▶ _HOW TO COMPLETE THIS TASK_: Somewhere below, one line contains "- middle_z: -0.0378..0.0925" and a later line contains "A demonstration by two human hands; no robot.". Output those two lines and everything between them exactly, and nothing else.

[THE DATA Boundary: Start]

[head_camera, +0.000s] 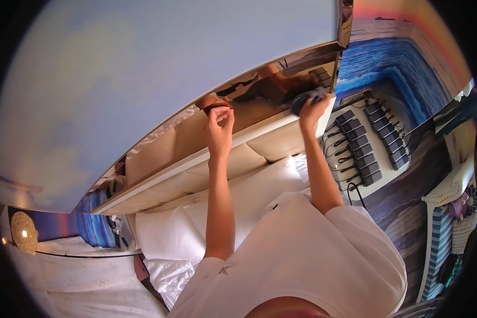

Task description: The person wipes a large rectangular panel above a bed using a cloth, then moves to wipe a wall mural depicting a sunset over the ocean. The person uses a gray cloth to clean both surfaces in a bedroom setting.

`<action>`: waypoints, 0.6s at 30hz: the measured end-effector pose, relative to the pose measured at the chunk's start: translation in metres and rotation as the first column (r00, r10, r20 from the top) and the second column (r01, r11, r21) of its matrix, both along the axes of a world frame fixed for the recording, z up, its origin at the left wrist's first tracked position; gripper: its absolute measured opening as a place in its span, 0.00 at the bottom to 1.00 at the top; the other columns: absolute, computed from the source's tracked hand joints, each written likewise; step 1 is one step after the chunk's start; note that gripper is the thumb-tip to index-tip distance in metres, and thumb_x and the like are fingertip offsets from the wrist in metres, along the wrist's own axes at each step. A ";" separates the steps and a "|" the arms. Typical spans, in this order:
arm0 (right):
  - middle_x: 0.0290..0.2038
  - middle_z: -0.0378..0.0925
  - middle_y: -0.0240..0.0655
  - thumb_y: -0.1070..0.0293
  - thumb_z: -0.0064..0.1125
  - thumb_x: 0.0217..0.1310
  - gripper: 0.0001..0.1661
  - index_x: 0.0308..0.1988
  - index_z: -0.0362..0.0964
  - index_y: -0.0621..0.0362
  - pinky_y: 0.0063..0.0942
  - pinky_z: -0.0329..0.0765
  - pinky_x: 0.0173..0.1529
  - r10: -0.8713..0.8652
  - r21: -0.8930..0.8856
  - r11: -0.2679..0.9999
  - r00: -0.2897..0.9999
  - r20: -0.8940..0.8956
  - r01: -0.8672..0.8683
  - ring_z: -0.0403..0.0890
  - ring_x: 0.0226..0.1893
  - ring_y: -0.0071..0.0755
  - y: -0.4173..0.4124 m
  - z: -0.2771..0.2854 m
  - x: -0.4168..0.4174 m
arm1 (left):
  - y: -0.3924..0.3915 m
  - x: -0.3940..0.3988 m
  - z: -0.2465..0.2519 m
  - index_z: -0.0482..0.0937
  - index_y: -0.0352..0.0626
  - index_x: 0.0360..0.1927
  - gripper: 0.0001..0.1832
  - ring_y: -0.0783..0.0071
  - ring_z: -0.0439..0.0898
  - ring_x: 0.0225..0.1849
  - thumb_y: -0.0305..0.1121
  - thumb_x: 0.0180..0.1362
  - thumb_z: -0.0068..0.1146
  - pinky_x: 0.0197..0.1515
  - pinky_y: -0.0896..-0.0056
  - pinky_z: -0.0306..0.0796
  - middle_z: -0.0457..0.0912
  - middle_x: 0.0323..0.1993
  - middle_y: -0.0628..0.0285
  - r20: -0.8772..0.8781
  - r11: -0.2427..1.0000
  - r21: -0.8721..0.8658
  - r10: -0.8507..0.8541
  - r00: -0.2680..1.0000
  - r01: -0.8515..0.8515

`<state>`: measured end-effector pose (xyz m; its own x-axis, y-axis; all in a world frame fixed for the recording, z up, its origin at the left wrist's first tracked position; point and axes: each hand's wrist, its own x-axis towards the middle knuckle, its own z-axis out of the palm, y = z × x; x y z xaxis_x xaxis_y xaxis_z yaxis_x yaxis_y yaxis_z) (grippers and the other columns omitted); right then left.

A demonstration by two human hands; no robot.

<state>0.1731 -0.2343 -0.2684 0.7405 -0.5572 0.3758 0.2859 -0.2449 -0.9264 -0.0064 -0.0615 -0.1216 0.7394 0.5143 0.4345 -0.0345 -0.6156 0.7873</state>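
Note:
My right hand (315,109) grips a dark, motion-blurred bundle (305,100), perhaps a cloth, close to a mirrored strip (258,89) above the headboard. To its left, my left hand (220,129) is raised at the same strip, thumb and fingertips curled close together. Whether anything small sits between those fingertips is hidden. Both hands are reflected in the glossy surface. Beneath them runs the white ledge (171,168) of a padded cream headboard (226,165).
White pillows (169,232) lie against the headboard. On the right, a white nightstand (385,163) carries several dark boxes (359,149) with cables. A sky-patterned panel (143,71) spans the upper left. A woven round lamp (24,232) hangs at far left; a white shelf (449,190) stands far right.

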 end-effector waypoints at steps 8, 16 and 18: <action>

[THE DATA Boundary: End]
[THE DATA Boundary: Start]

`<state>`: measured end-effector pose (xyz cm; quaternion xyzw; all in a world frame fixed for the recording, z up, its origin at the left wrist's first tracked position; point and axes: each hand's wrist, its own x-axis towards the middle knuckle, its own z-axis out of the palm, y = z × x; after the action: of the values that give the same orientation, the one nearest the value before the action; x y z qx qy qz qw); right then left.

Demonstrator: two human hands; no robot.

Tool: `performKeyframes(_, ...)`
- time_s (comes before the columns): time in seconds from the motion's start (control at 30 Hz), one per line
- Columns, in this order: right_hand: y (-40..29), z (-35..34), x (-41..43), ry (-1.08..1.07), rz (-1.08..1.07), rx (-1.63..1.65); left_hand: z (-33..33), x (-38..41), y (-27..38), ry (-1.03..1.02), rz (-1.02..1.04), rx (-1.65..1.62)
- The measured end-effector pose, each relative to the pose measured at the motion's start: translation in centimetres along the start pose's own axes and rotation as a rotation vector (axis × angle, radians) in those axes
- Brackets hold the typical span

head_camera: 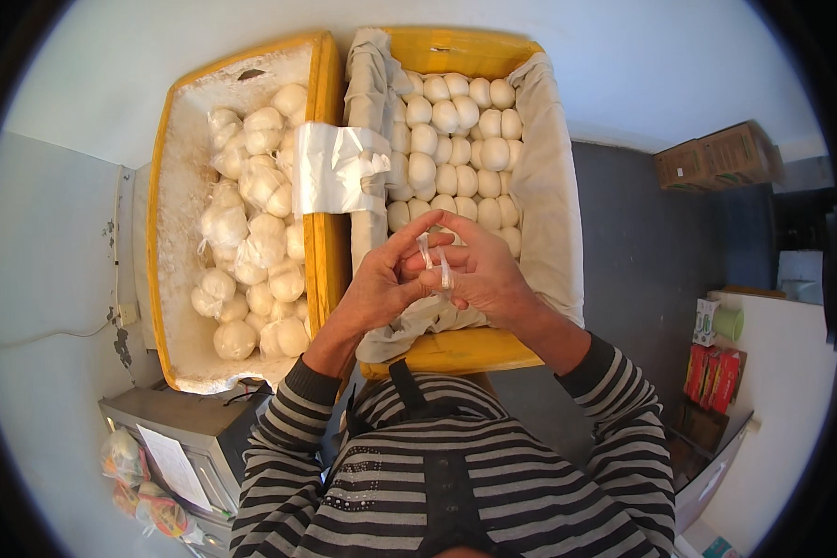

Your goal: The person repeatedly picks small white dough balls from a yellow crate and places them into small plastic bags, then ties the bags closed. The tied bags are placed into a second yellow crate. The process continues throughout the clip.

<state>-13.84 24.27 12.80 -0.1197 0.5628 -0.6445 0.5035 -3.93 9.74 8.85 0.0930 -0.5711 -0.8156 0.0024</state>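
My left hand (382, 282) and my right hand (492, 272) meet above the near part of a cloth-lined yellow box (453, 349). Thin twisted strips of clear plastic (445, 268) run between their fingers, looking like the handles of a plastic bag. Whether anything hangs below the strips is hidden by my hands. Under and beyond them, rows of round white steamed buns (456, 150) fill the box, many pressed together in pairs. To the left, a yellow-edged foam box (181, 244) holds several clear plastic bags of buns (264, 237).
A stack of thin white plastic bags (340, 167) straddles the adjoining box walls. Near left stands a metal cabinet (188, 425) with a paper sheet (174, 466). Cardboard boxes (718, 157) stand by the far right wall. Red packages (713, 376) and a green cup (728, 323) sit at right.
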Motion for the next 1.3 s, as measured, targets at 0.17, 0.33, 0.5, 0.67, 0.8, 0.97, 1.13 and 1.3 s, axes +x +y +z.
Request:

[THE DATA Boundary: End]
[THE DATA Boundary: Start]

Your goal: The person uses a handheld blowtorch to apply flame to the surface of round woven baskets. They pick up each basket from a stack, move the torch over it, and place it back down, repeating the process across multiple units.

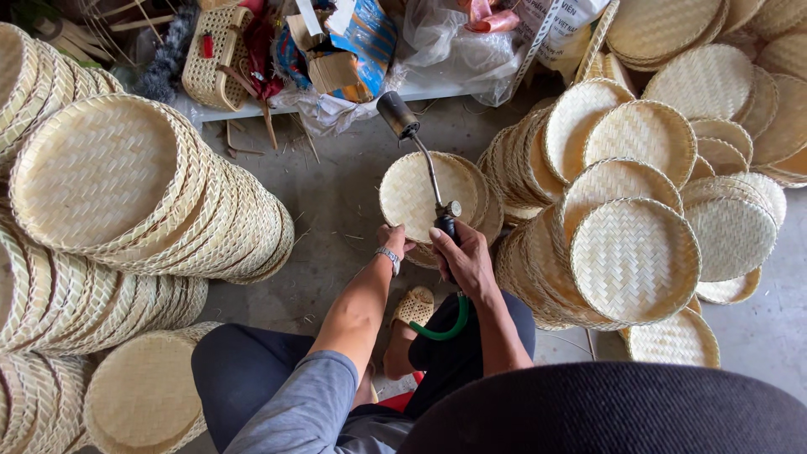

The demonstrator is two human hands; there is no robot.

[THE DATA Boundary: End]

▶ _SOLUTION TO THE PROBLEM_:
  - middle_z: -0.0378..0.0925
  - middle_y: -0.0240..0.0655
  - thumb_y: -0.1070..0.0293
  - thumb_z: -0.0064..0.1125
  - thumb_x: 0.0217..0.1310
  - gripper: 0.0001..0.1661
  - index_x: 0.0308..0.1988
  - index_z: -0.0362..0.0964
  - index_y: -0.0621..0.0362
  - pinky_y: 0.0063..0.0942
  - pinky_z: -0.0329..0.0765
  - pinky_x: 0.0173..0.1529
  - r10: -0.8713..0.8652
  - r21: -0.8930..0.8856
  - r11: -0.2679..0.9999
  - r00: -0.2897..0.9999
  - r20: -0.8940..0.8956
  - r01: -0.8672..0.8683
  - ring_z: -0.0403..0.0890
  - ring_x: 0.0226..0.1893
  - ring_y: -0.0071..0.0755
  - y: -0.4173..0.4124 m
  - z: -0.2771..0.2854 m
  - x: -0.4168..0.4174 m
arm1 (left):
  - y: -0.3924..0.3915 m
  - x: -0.3940..0.3988 m
  - z: -0.2465..0.2519 m
  - index_z: -0.0482..0.0937
  - index_y: -0.0352..0.0626
  - index_x: 0.0360..0.1927
  - gripper: 0.0001..0.1832
  - ring_y: -0.0783..0.0071
  - ring_z: -0.0439..0.0898
  - ring_x: 0.0225..0.1849
  - thumb_y: -0.0305..0.1121
  - thumb_x: 0.0180..0.1362
  - thumb_z: -0.0068..0.1146
  - pinky_x: 0.0197..0.1515
  - pinky_y: -0.0896..-0.0056
  - pinky_z: -0.0306..0.0796
  - middle_z: -0.0457..0.0912
  - middle_x: 0.0323..0.1993
  - middle_y: -0.0628..0.0285
  - r20: -0.8772..0.8781
  - r11: -0.2427..1.0000
  - r21: -0.8721..0.8658
  - r10: -0.8507..0.8541
  - r00: -0.2680..1.0000
  - r01: -0.8515..0.8515

`<state>`: measured end-effector pose (xyz m; its own x-axis, y-axis; all in a world frame fixed for the recording, z up, its origin at the left wrist's first tracked position; point and axes: each hand's wrist, its own x-axis towards the middle knuckle, its own z-axis out of the palm, y = z × x; x y z xaxis_x xaxis_y xaxis_z yaxis_x yaxis_y yaxis_z) (grippers and the other columns omitted); right then left.

A demonstration by two human hands; no robot.

This output requires no further additions.